BRIEF:
Beginning with the line that contains "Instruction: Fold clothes" and ending with the line that contains "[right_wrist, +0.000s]", reproduce the lines of the entries below exactly, omitting pictures.

PROVIDED DATA:
*** Block opens ***

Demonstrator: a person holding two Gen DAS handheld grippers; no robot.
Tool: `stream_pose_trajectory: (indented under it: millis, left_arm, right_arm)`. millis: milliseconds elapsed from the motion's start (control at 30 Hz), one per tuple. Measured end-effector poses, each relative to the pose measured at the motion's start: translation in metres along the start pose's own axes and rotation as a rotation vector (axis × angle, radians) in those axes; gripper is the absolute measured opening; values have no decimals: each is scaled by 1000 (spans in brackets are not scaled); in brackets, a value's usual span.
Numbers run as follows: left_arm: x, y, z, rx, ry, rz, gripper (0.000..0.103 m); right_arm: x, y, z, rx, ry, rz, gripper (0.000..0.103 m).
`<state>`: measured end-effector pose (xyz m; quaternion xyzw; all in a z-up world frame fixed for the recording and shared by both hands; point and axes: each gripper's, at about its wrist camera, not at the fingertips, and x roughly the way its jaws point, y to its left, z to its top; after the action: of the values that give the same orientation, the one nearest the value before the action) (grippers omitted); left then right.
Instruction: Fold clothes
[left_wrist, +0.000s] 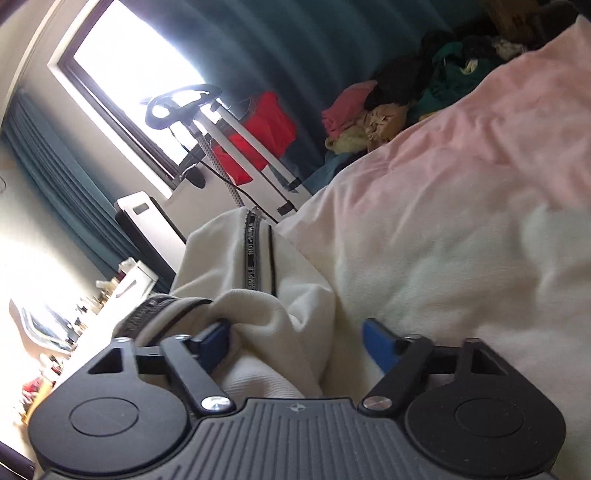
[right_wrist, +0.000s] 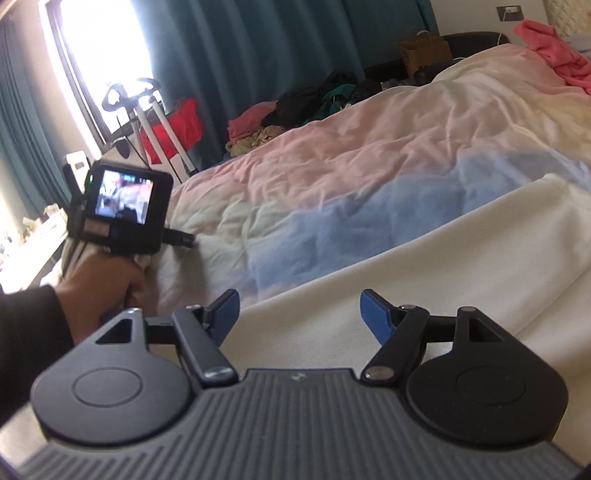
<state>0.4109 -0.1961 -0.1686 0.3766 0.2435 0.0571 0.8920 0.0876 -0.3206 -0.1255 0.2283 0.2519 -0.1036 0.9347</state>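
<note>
The left gripper (left_wrist: 295, 341) stood part open around bunched folds of a cream garment (left_wrist: 258, 280) with black lettered zip tape, at the bed's (left_wrist: 461, 192) near edge; its pads' contact was unclear. The right gripper (right_wrist: 298, 314) gaped empty over smooth cream cloth. Only the right view showed the hand (right_wrist: 107, 284) and a pink cloth (right_wrist: 550, 48) at the far corner.

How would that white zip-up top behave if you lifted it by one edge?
Probably floppy: the white zip-up top already lies bunched in soft folds. It looks thick and fleecy, so perhaps fairly heavy for cloth, and likely to sag and drag across the bedcover rather than slide cleanly.
</note>
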Motion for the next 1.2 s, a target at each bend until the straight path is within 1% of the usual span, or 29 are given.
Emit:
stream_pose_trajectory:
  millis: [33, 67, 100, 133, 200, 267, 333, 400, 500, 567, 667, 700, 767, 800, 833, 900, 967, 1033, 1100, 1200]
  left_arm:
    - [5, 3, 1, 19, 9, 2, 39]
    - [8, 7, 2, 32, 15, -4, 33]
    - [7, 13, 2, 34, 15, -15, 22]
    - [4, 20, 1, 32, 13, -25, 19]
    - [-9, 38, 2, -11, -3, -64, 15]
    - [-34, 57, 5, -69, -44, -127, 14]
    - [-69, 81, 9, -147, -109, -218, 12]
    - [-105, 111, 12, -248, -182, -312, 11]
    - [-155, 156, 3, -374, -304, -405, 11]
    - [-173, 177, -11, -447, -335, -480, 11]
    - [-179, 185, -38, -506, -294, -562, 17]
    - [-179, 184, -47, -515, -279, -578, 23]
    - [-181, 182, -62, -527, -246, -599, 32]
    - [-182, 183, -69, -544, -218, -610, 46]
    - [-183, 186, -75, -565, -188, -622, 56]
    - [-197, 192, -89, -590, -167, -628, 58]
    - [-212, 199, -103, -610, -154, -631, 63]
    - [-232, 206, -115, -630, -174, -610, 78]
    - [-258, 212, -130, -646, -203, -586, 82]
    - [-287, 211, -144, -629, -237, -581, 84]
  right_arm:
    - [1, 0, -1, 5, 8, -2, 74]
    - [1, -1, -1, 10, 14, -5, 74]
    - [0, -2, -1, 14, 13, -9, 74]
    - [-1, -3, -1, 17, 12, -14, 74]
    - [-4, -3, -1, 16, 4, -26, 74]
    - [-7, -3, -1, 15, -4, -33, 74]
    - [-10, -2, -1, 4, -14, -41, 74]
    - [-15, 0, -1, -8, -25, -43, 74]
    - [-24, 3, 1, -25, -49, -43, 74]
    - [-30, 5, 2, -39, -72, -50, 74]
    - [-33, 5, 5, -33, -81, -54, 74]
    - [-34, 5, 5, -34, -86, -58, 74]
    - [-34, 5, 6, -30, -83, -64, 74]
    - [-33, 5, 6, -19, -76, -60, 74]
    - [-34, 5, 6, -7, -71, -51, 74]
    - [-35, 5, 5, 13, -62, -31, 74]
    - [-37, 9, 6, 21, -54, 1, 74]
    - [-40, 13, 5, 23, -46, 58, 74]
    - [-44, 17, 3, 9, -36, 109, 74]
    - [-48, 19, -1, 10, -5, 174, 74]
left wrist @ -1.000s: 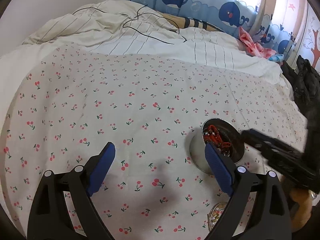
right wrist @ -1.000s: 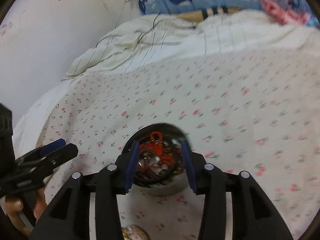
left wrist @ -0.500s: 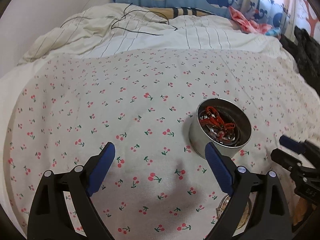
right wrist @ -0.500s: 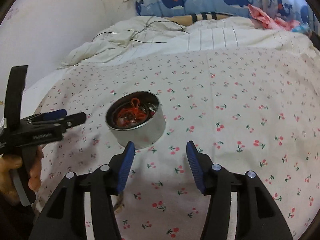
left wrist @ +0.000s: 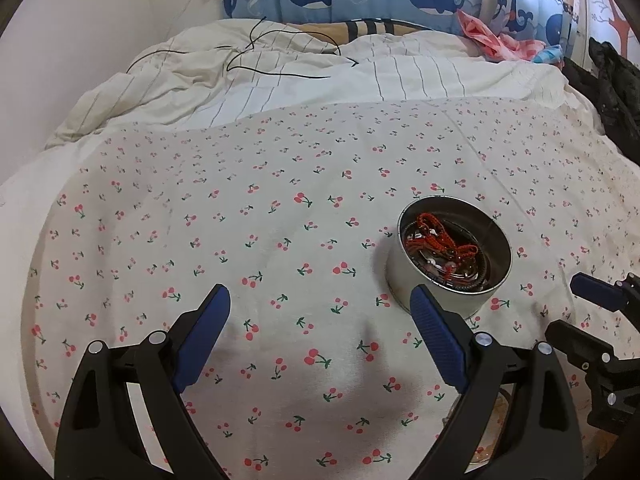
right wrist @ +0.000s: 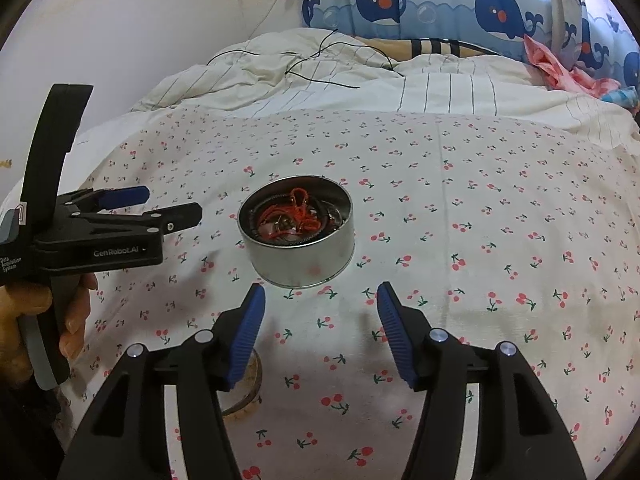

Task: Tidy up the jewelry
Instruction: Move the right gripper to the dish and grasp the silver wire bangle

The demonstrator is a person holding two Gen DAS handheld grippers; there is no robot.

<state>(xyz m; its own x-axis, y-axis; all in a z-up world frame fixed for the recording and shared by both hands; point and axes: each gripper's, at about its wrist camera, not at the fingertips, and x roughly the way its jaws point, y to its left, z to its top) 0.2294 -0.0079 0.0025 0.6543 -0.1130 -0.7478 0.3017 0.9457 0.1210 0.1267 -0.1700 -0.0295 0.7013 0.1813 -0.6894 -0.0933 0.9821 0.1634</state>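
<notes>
Looking through the left wrist view first, I find the left gripper (left wrist: 320,312) with its jaws spread wide and nothing between them, hovering over the cherry-print sheet (left wrist: 248,240). The round metal tin (left wrist: 452,256) sits just ahead of the right-hand fingertip (left wrist: 424,308) and outside the gap. Its mouth faces straight up; red cord jewelry (left wrist: 440,236) lies tangled inside over darker pieces I cannot identify. The tin is round, so it has no long axis; the cord's run is roughly fore-and-aft from this side. A round lid-like piece (left wrist: 492,432) shows partly behind the right-hand finger.

In the right wrist view, the right gripper (right wrist: 320,304) is likewise parted and empty, with the tin (right wrist: 298,240) ahead of the fingertips, slightly toward the left-hand finger. The left gripper (right wrist: 168,208) points at the tin from its far side.

I judge the step in hand to be closing the tin or drawing out a piece. To do either well, I would come straight down over the upright opening, keep the tin from sliding on the soft bedding, and pinch across the cord, not along it.
</notes>
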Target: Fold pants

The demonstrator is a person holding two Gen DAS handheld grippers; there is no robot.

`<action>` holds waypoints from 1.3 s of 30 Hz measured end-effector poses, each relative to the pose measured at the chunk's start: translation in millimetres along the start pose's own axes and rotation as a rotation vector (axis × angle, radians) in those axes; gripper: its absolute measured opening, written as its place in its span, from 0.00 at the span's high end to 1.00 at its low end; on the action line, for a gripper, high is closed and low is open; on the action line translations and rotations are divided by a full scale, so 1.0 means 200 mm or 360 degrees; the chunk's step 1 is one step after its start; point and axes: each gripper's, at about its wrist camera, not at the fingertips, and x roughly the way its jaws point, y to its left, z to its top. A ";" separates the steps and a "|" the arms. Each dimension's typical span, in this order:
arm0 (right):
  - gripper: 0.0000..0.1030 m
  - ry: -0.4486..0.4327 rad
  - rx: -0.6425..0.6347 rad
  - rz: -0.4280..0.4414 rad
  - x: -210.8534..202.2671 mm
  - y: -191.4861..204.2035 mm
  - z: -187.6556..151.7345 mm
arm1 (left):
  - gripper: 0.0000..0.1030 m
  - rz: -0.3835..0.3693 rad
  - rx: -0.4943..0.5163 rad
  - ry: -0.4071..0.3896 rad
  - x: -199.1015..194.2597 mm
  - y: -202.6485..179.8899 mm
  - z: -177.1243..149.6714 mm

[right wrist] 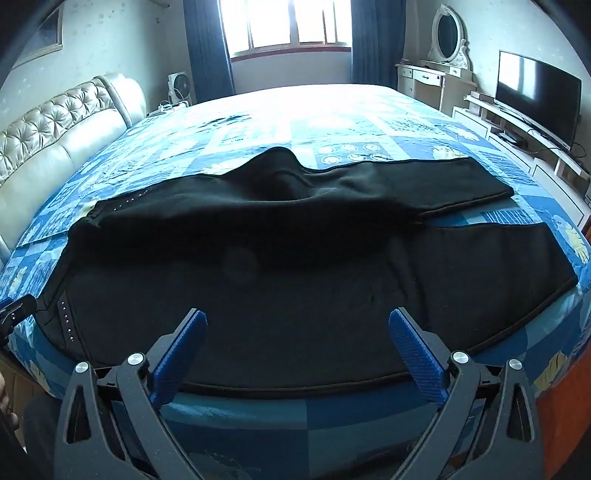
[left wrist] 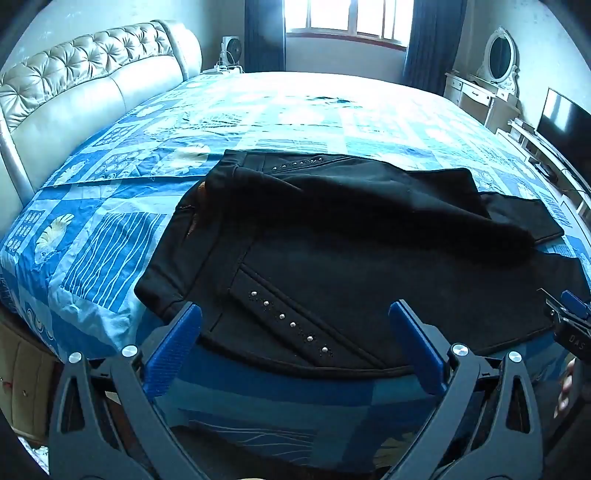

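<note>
Open bedspread (left wrist: 110,236) is seen left of and beyond the pants (left wrist: 332,240). Passage is bounded by the headboard (left wrist: 74,85) at left and the TV stand (right wrist: 517,129) at right.

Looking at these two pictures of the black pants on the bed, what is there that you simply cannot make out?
- Pants, right wrist view: fabric too dark; folds and seams blur together.
- Far leg, left wrist view: partly hidden by the bunched near leg.
- Right gripper, left wrist view: cut off by the frame edge.
- Window: glare washes out everything outside.
</note>
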 end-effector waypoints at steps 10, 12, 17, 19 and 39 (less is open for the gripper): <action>0.04 0.0002 -0.0017 -0.0002 0.00 0.01 -0.01 | 0.02 -0.0001 0.0001 0.0008 0.02 0.01 -0.02; 0.04 0.0007 -0.0019 -0.0001 0.01 0.02 -0.02 | 0.02 -0.0002 0.0002 0.0012 0.03 0.02 -0.02; 0.04 0.0011 -0.0030 -0.0001 0.01 0.02 -0.02 | 0.02 0.0004 0.0005 0.0014 0.03 0.02 -0.02; 0.04 0.0013 -0.0029 0.0000 0.01 0.03 -0.02 | 0.02 0.0007 0.0006 0.0013 0.03 0.02 -0.03; 0.04 0.0048 -0.0051 0.0007 0.04 0.04 -0.05 | 0.02 0.0002 0.0011 0.0018 0.04 0.02 -0.04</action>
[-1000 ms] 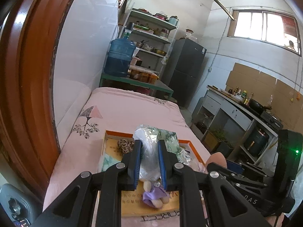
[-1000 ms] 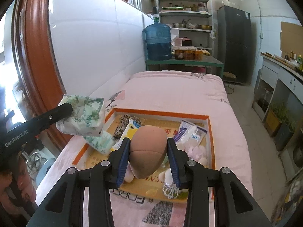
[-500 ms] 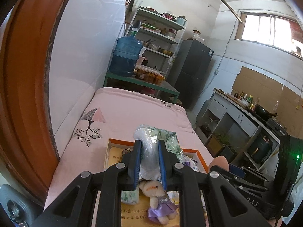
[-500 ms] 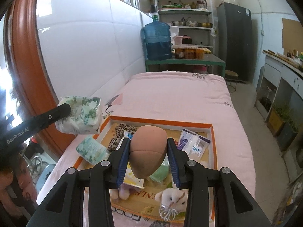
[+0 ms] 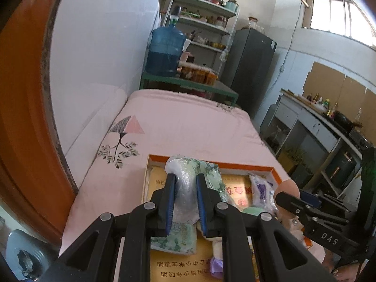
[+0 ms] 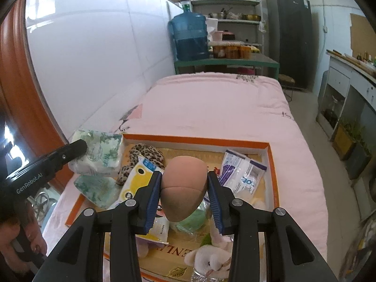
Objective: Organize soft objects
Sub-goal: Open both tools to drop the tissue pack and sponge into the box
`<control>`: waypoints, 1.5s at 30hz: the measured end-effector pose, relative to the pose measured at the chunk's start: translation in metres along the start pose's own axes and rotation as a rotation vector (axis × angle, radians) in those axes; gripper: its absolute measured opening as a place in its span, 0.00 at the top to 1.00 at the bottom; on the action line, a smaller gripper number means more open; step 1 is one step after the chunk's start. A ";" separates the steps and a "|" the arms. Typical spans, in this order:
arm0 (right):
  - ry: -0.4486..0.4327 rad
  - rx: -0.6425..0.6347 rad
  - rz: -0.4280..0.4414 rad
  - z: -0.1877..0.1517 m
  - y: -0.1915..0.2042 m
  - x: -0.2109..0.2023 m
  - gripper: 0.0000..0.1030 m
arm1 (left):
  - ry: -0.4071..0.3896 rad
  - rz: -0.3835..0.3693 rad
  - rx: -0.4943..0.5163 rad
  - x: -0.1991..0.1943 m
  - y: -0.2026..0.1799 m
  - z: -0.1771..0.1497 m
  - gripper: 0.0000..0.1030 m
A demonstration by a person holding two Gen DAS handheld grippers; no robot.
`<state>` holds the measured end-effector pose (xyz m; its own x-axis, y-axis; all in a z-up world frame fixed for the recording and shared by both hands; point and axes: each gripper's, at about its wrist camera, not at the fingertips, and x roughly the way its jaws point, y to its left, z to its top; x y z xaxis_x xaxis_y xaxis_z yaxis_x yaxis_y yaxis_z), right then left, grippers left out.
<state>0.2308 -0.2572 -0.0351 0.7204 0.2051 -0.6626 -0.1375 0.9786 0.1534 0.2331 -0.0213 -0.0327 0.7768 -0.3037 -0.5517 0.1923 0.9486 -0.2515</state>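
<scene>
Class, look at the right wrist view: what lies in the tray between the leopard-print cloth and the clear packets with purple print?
The tan egg-shaped sponge, held above the tray by the right gripper, fills that stretch in the right wrist view.

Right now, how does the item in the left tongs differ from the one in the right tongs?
The tissue pack in the left tongs is plastic-wrapped, white with green print; the sponge in the right tongs is bare, plain tan.
The tissue pack looks crumpled and blocky; the sponge is a smooth egg shape.
Both are pinched between blue pads over the orange-rimmed tray.
</scene>
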 end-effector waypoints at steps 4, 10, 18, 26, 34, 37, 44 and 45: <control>0.015 0.004 -0.001 -0.004 -0.001 0.008 0.61 | 0.035 0.010 0.018 0.013 -0.003 -0.003 0.83; 0.034 0.008 0.000 -0.005 -0.004 0.020 0.61 | 0.070 0.010 0.035 0.025 -0.006 -0.011 0.83; 0.051 0.000 0.001 -0.011 -0.002 0.031 0.61 | 0.081 0.009 0.048 0.035 -0.008 -0.016 0.82; 0.054 0.004 0.001 -0.014 -0.003 0.034 0.60 | 0.095 0.010 0.044 0.038 -0.004 -0.020 0.81; 0.068 0.007 0.006 -0.017 -0.004 0.036 0.51 | 0.112 0.017 0.018 0.040 0.003 -0.020 0.64; 0.064 0.009 0.008 -0.018 -0.006 0.034 0.51 | 0.112 0.017 0.027 0.039 0.001 -0.022 0.54; 0.053 0.016 0.008 -0.018 -0.007 0.030 0.48 | 0.079 0.016 0.037 0.030 -0.004 -0.022 0.53; 0.048 0.017 0.010 -0.018 -0.007 0.029 0.45 | 0.073 0.015 0.036 0.028 -0.004 -0.021 0.53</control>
<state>0.2403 -0.2579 -0.0686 0.6857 0.2160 -0.6950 -0.1324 0.9760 0.1728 0.2413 -0.0358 -0.0638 0.7341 -0.2938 -0.6121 0.2033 0.9553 -0.2147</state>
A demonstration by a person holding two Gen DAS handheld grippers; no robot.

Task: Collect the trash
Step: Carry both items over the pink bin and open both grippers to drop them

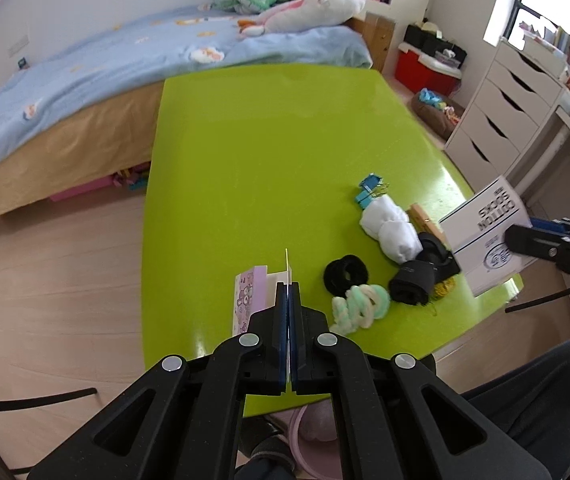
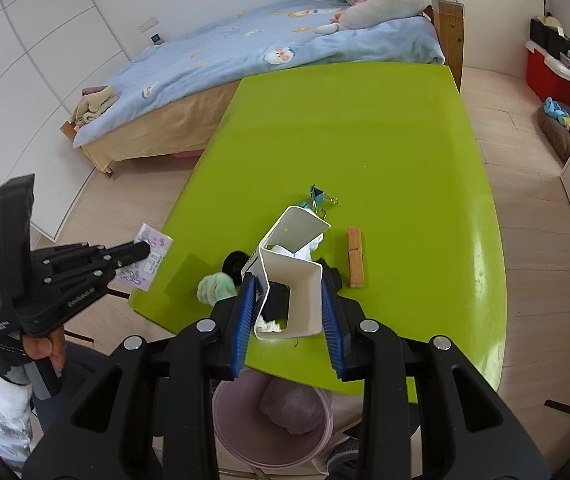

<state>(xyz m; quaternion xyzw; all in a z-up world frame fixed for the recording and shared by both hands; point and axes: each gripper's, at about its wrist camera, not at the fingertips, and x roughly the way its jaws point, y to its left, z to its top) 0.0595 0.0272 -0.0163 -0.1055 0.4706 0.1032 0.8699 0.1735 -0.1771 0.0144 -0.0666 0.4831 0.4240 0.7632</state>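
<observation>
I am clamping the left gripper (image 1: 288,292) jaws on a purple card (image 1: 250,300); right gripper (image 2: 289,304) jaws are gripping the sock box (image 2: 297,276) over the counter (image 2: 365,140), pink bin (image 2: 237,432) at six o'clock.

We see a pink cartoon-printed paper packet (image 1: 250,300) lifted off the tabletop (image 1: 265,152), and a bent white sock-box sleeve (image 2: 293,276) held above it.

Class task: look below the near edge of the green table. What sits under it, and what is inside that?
A pink bin stands under the green table edge, holding a greyish crumpled lump. The right gripper covers part of its rim; anything beneath the lump is hidden.
</observation>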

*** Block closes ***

SOLUTION:
Instruction: Fold clothes
[left_wrist, +0.000s] 
[right_wrist, +0.000s] 

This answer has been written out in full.